Folks, I don’t want to play coy with you or beat around the bush: I walked out of this movie after one hour of play. I was bored out of my skull. I kept waiting for the director to do something interesting. It never happened. I ran out of patients. He ran out of time. I never connected with this movie on any level. I never bought in. There was no place for me to get involved. After one hour of play, he was headed for parts unknown, and I didn’t care where. He was going somewhere, and I wasn’t going to go with him.

Sorry bitches, I give this one an F, for failure. Some would object, saying I didn’t finish the movie so I can’t issue a grade. Nope, you’re absolutely wrong there.

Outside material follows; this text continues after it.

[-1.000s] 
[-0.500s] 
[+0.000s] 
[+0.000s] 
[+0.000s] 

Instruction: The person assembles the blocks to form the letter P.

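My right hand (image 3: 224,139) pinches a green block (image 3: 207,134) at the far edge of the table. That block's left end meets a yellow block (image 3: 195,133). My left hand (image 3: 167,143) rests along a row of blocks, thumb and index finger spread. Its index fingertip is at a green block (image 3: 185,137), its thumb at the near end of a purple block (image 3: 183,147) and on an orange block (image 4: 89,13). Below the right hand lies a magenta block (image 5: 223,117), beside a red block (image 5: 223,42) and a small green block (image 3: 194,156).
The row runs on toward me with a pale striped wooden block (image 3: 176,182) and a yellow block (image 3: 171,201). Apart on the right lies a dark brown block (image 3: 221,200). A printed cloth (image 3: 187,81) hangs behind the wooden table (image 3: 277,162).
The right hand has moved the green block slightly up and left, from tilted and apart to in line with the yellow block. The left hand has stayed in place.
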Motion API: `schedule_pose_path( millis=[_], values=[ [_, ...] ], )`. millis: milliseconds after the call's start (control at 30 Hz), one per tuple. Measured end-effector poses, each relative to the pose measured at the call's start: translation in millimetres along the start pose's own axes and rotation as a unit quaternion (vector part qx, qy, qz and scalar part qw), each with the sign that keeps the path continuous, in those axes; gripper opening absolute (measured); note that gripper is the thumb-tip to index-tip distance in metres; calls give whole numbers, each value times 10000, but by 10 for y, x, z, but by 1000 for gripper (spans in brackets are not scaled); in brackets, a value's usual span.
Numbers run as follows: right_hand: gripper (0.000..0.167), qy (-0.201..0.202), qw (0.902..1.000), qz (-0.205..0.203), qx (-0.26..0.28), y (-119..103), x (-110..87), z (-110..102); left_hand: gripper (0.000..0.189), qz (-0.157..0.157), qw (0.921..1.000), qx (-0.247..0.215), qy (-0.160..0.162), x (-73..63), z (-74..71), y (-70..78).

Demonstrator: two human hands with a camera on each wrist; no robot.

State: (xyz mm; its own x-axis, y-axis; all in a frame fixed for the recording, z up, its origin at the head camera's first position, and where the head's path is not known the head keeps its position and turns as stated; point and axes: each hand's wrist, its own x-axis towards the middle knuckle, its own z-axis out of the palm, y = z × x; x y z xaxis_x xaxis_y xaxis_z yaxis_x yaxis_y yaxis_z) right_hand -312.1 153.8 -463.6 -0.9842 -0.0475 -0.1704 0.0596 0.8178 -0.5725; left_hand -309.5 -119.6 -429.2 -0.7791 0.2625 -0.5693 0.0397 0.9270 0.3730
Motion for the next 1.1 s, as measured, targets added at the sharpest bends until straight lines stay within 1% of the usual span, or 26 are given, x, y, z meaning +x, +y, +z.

You have to give me an incentive to finish. If you can’t hold my attention long enough to reach the finish line, you failed miserably. Black Swan now joins the ranks of ignominy that includes such films as Transformers #2 Revenge of the Fallen, Twilight New Moon, The Expendables, The A-Team, Season of the Witch, and most recently: The Green Hornet. I walked out of all of these.

So why didn’t this movie work for me? It’s way too New York. It’s way too high society. It’s way too artsy-fartsy. It’s way too chick-flicky. It’s way too shee-shee. It’s way too posh-posh. You do realize that this is a fucking movie about Ballet Dancers doing Swan Lake? The only dramatic question he presented in the first hour is how long it would take the half-fag dance-director to bang the Prima Donna. If you bought that, I have a bridge on the moon I would like to sell you. Did you really think I would enjoy this movie?

I knew there would be problems the moment I reviewed the audience. The place was filled with post-menopausal women wearing lots of diamonds and pearls. They looked like they were dressed for a social function. I was the only dude there, and I was wearing a Chris Long #72 Jersey. I was quite out of place, I assure you.